How to complete this task:
Go over these records and count the lines with the string "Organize" in them; the count is all that should be returned.

* * * * * * *

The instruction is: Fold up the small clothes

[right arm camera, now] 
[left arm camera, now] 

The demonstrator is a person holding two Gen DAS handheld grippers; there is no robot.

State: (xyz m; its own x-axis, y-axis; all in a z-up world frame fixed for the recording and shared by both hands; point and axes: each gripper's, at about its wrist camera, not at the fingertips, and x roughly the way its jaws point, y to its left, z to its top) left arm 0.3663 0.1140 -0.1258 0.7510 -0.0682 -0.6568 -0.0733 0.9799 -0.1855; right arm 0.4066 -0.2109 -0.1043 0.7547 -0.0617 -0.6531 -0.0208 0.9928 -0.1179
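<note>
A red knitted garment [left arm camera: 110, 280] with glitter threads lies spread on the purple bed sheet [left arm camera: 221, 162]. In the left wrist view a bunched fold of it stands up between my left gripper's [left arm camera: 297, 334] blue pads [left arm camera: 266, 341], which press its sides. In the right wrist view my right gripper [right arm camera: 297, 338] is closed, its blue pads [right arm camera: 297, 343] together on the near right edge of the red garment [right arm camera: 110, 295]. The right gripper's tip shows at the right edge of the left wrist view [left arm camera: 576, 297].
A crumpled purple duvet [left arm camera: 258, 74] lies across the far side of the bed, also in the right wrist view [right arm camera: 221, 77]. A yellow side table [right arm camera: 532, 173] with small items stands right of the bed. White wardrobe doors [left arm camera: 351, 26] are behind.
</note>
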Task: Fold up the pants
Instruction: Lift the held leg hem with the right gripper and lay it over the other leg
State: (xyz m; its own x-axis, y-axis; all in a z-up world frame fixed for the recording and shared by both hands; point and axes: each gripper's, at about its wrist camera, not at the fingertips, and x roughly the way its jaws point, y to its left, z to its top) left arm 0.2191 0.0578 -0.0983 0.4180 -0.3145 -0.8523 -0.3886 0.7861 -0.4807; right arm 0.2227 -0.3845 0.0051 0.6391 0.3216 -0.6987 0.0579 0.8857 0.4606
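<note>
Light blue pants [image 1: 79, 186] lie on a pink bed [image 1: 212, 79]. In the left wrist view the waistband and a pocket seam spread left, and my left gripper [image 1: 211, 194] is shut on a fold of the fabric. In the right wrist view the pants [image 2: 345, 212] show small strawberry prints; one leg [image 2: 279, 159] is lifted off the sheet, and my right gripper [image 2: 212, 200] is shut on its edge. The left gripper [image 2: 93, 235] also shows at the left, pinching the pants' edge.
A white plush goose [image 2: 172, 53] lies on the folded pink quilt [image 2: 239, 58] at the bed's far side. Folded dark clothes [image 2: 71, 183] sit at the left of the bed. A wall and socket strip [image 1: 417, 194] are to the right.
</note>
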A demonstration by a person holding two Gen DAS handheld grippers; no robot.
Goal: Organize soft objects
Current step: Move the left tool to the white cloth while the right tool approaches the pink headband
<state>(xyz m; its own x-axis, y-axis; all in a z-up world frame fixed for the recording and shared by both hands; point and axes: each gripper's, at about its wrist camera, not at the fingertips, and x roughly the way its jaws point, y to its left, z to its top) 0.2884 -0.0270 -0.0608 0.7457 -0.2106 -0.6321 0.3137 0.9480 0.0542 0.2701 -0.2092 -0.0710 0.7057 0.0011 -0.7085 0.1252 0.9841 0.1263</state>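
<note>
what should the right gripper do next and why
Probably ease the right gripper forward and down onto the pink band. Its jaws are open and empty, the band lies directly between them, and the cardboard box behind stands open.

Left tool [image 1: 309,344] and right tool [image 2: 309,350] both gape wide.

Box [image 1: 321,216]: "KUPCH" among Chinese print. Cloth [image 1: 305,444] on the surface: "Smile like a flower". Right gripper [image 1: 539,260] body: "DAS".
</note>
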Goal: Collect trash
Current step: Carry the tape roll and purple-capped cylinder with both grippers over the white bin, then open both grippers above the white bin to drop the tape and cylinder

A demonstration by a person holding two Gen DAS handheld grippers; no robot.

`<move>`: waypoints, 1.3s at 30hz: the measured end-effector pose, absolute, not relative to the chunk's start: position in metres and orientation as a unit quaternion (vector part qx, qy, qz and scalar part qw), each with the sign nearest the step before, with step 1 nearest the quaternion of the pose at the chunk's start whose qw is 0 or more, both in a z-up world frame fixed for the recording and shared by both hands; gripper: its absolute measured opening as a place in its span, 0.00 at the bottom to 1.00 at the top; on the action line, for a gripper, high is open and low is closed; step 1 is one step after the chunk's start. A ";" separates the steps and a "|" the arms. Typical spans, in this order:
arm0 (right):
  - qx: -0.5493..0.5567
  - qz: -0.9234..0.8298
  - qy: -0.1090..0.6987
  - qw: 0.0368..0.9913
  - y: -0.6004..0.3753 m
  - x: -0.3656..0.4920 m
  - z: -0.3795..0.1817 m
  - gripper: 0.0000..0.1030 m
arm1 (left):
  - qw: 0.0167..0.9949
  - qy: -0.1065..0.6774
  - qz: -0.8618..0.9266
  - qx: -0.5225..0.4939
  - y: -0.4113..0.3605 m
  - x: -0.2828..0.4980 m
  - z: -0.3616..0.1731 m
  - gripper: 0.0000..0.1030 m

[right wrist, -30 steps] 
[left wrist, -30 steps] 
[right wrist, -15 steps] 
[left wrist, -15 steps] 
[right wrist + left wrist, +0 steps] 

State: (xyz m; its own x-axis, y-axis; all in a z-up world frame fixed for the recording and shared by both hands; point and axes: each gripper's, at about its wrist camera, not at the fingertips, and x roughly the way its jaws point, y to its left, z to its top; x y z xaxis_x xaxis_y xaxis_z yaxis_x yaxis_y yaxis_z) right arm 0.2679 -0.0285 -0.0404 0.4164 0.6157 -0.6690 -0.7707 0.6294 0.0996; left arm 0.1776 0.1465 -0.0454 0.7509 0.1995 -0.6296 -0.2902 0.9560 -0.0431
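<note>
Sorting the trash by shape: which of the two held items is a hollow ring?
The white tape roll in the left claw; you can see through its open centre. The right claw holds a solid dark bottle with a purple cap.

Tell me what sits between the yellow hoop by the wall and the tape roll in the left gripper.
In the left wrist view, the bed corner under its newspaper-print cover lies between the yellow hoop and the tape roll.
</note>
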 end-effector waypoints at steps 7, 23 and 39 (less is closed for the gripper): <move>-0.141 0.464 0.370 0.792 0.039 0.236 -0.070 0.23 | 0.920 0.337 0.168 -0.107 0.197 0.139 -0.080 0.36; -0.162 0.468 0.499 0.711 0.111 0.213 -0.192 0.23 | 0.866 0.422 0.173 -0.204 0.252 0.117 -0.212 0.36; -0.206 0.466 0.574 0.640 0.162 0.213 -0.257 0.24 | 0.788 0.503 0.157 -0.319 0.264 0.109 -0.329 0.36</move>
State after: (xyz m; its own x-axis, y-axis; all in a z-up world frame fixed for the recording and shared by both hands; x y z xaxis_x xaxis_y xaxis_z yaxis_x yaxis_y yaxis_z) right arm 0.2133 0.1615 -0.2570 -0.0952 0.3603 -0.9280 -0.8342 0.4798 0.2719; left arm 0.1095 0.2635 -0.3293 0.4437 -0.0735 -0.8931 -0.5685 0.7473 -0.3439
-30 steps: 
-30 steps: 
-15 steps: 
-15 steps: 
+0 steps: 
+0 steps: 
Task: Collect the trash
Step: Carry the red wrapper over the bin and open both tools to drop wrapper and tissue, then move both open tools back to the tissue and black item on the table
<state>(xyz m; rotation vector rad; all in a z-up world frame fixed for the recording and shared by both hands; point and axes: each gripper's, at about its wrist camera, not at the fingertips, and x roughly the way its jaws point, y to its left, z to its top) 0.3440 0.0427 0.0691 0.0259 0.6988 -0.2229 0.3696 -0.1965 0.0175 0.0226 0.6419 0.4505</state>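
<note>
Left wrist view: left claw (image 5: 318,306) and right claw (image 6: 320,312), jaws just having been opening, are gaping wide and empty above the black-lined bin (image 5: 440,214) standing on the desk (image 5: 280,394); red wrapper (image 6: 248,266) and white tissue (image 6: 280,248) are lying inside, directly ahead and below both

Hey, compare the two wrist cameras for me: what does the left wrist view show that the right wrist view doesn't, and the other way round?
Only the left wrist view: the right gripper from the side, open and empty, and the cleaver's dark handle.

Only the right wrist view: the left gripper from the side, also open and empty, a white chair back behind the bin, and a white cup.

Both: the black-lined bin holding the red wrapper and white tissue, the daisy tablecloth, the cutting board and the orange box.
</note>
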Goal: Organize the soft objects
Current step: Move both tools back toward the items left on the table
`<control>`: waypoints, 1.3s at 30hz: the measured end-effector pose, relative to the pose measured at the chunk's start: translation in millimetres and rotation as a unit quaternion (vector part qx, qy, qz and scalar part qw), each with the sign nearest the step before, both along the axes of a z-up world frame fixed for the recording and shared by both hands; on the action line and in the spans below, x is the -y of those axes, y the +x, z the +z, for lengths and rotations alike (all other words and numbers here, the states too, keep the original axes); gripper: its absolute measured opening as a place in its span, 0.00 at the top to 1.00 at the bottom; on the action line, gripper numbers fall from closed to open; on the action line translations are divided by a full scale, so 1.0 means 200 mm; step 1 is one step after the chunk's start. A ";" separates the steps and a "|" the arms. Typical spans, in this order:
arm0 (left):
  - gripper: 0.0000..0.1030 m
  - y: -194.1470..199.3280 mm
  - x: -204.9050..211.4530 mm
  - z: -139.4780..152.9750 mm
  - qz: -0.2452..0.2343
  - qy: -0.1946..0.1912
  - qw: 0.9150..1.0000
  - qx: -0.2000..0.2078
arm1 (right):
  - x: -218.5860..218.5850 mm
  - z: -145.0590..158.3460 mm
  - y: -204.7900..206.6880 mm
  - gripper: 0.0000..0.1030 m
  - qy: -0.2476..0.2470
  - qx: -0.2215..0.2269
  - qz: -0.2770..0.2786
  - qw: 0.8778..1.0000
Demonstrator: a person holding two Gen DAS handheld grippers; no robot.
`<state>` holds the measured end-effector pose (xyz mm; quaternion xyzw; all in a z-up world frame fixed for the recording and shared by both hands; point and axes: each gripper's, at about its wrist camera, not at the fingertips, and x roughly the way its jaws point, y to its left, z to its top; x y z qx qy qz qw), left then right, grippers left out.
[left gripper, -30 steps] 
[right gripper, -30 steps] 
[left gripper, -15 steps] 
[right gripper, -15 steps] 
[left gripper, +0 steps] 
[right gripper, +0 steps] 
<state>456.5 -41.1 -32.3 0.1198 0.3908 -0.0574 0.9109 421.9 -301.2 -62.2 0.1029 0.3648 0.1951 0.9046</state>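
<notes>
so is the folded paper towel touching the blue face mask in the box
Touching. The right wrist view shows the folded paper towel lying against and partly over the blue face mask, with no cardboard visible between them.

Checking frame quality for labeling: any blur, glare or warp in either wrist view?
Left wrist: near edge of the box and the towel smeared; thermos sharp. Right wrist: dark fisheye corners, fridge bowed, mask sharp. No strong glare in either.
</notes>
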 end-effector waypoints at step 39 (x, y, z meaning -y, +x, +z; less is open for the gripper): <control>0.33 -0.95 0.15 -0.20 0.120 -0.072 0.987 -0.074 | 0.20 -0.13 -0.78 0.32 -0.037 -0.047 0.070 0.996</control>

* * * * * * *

Solution:
2